A Justiça Federal dos Estados Unidos autorizou a entrada do governo brasileiro na ação movida pelas empresas Rumble e Trump Media & Technology Group contra o ministro do Supremo Tribunal Federal, Alexandre de Moraes. A decisão foi considerada uma vitória jurídica para o Brasil, que busca o encerramento do processo sob o argumento de que tribunais norte-americanos não têm competência para analisar atos praticados por integrantes da mais alta Corte brasileira.

A informação foi divulgada pela Advocacia-Geral da União (AGU), responsável por representar os interesses do Estado brasileiro no caso por meio da Procuradoria Nacional da União de Assuntos Internacionais. Segundo o órgão, a juíza federal Mary Scriven, da Corte Distrital do Distrito Médio da Flórida, acolheu integralmente o pedido de intervenção apresentado pelo Brasil e reconheceu o país como parte diretamente interessada na controvérsia.

Além de admitir a participação do governo brasileiro, a magistrada determinou a suspensão de qualquer eventual declaração de revelia contra Alexandre de Moraes enquanto estiver pendente a análise do pedido de extinção da ação protocolado pela AGU. Com isso, fica afastada, ao menos temporariamente, a possibilidade de adoção de medidas processuais contra o ministro em razão de ausência de manifestação direta no processo.

A ação foi apresentada pelas empresas norte-americanas em abril de 2025. As companhias pretendem obter uma decisão da Justiça dos Estados Unidos que impeça a execução, em território americano, de determinações judiciais expedidas por Moraes envolvendo remoção de conteúdos e bloqueio de perfis em plataformas digitais. Segundo as empresas, tais medidas contrariariam garantias previstas na Constituição norte-americana, especialmente relacionadas à liberdade de expressão.
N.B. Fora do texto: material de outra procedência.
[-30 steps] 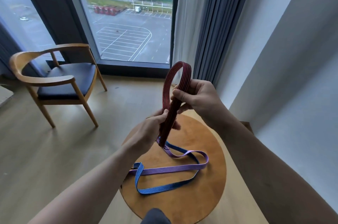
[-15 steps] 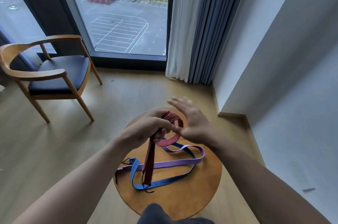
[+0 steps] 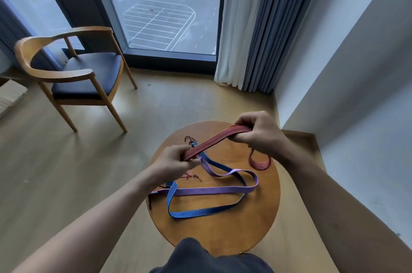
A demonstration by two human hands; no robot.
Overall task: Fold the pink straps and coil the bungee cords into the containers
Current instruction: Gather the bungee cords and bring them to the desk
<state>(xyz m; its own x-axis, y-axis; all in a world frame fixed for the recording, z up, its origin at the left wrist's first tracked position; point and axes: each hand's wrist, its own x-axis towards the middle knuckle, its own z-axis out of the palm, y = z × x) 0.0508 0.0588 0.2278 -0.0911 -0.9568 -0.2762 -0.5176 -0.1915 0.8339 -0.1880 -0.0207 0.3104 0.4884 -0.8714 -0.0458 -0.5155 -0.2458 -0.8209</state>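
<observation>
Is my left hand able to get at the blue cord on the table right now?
Probably, once freed. The blue cord lies on the round table close to the left hand, with nothing blocking the way. But that hand grips the red cord, so it would need to let go first.

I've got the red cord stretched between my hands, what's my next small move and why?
Probably bring the right hand toward the left hand, laying another turn of the red cord. A straight span runs between them and a loop hangs under the right, so coiling looks unfinished.
</observation>
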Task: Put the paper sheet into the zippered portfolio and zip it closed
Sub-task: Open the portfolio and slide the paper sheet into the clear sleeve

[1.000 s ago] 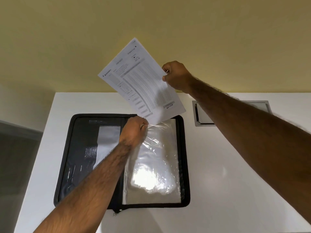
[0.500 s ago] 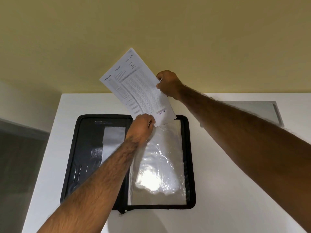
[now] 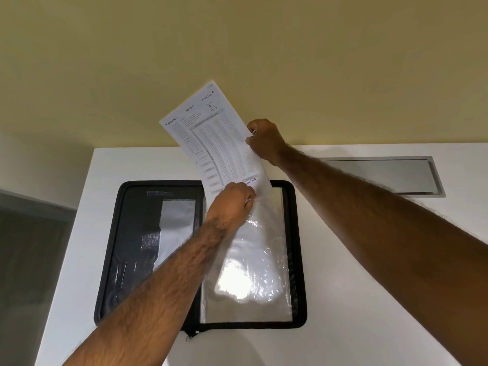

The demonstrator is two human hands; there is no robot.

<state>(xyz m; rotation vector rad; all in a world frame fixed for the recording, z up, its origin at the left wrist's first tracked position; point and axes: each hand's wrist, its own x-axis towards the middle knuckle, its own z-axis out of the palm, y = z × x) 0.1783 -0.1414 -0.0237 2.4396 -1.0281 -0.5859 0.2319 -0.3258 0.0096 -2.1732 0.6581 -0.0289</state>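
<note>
A black zippered portfolio (image 3: 124, 249) lies open flat on the white table (image 3: 369, 299). Its right half holds a clear plastic sleeve (image 3: 253, 273) that glares under the light. My right hand (image 3: 265, 140) grips the right edge of a printed paper sheet (image 3: 216, 138), which is tilted with its lower end entering the sleeve's top opening. My left hand (image 3: 232, 203) pinches the sleeve's top edge at the sheet's lower corner. The zipper pull (image 3: 188, 338) hangs at the portfolio's near edge.
A grey metal cable hatch (image 3: 383, 178) is set into the table at the back right. A yellow wall (image 3: 237, 48) rises directly behind the table. The table's left edge drops to a grey floor area (image 3: 29, 247).
The paper sheet has come down and turned more upright, and its lower end now sits at the sleeve's opening. My right hand has lowered with it. My left hand stays on the sleeve's top edge.
</note>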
Ao solicitar ingresso no processo, o governo brasileiro argumentou que as decisões questionadas foram tomadas por Moraes no exercício regular de suas funções jurisdicionais como ministro do STF. Dessa forma, segundo a AGU, os atos representam manifestações da soberania do Estado brasileiro e não podem ser submetidos à revisão de cortes estrangeiras.

Na manifestação apresentada à Justiça americana, a União sustentou ainda que permitir a análise do mérito da ação representaria afronta aos princípios da soberania nacional e da imunidade de jurisdição. O governo defende que o caso seja encerrado sem julgamento do mérito.

De acordo com a decisão judicial, as empresas Rumble e Trump Media terão prazo até 7 de julho para responder ao pedido de extinção apresentado pelo Brasil. Após essa etapa, a Justiça dos Estados Unidos deverá analisar os argumentos das partes antes de decidir sobre o futuro da ação.